LaKasha, Jeremy and Peyton were all besotted with her already, pointing out the cataracts in her eyes and the webbing of her toes like other parents might brag about dimples, and inviting me to feel the prow-like protrusion of her ribcage left after her heart defect had its initial repair. And what about the prominent bruise in the middle of one cheek? “The orphanage said they weren’t sure how that happened,” says LaKasha. Orphanage staff had told the Stricklands that Bella was “very strong-willed” – perhaps heartening for an adoptive parent to hear, since strong will may be just what got her through that night in the alleyway, and the many illnesses of her infanthood.

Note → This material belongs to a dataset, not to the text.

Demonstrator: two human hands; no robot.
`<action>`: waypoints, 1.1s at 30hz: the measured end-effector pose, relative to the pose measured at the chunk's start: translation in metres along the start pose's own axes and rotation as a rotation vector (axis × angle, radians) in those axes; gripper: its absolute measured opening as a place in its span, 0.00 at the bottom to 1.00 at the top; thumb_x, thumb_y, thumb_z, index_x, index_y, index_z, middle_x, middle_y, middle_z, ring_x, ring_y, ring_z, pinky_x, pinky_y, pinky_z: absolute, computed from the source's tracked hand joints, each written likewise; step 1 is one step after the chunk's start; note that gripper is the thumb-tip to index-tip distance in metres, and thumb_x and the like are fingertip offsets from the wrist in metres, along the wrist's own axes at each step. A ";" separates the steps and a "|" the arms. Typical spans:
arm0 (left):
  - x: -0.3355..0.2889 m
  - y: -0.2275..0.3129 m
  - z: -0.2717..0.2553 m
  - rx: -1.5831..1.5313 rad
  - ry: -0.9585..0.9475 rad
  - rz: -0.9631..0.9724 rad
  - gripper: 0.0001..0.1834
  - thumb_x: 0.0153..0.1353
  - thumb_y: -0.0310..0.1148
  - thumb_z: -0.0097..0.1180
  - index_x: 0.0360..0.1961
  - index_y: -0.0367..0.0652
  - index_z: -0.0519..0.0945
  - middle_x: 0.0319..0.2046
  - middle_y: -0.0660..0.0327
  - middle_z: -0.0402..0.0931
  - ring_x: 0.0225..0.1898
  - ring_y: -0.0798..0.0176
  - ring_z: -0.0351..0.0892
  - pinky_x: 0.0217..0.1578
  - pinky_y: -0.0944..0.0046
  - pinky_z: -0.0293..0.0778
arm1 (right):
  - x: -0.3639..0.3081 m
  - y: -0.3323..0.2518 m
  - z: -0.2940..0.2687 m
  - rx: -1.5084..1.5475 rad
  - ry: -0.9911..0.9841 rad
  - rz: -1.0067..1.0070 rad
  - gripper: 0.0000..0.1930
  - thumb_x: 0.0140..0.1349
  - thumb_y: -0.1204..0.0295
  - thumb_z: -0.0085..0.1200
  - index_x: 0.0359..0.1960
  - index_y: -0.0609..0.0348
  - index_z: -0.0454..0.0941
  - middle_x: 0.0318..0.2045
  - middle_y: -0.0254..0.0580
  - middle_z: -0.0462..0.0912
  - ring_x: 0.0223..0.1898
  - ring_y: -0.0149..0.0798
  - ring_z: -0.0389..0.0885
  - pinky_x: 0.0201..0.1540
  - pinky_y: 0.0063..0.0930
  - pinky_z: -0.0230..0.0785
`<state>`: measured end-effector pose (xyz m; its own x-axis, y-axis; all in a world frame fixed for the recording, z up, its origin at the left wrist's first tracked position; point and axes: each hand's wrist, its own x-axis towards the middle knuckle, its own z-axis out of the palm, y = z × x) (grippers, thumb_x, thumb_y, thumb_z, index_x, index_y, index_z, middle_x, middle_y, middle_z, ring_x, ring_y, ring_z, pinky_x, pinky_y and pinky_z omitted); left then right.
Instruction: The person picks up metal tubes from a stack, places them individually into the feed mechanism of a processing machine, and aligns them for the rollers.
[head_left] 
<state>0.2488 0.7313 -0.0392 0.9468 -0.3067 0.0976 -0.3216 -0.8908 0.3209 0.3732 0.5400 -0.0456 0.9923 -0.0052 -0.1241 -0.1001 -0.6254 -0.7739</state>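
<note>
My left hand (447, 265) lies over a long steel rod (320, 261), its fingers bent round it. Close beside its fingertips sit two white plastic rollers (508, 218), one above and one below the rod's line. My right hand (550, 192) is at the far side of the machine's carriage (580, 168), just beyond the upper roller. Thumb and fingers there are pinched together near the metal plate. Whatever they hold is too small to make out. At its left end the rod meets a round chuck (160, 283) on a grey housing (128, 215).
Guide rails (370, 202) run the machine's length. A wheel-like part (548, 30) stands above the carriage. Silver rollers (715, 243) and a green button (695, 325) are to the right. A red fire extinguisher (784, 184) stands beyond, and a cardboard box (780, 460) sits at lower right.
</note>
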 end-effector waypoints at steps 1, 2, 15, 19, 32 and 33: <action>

Later we took Bella to the Dunkin’ Donuts where our story began, in the company of my friend John Fearon, the British businessman who first heard her abandoned cries. Not surprisingly, she couldn’t have cared less (especially since the donut shop had closed). But we adults all spent a moment feeling the tragic miracle that is every Chinese adoption – and the pain of birth parents who cannot keep their child – before we set off to McDonald’s to feed Bella her first all-American French fries.

Bella is now “settling in beautifully” to her new life. “She is constantly competing with her brother. If he talks she talks louder. She is so smart: she loves to count and sing and say her prayers all by herself,” LaKasha says, adding that the night terrors of Bella’s first months at home are beginning to abate: “She has a lot of anger in that little body.”

LaKasha hopes Bella’s birth parents may one day read these words, and know they can find their baby living happily in Louisiana. But unless and until they do, no one need worry about Baby Donuts. She’s just where she needs to be. Hallelujah.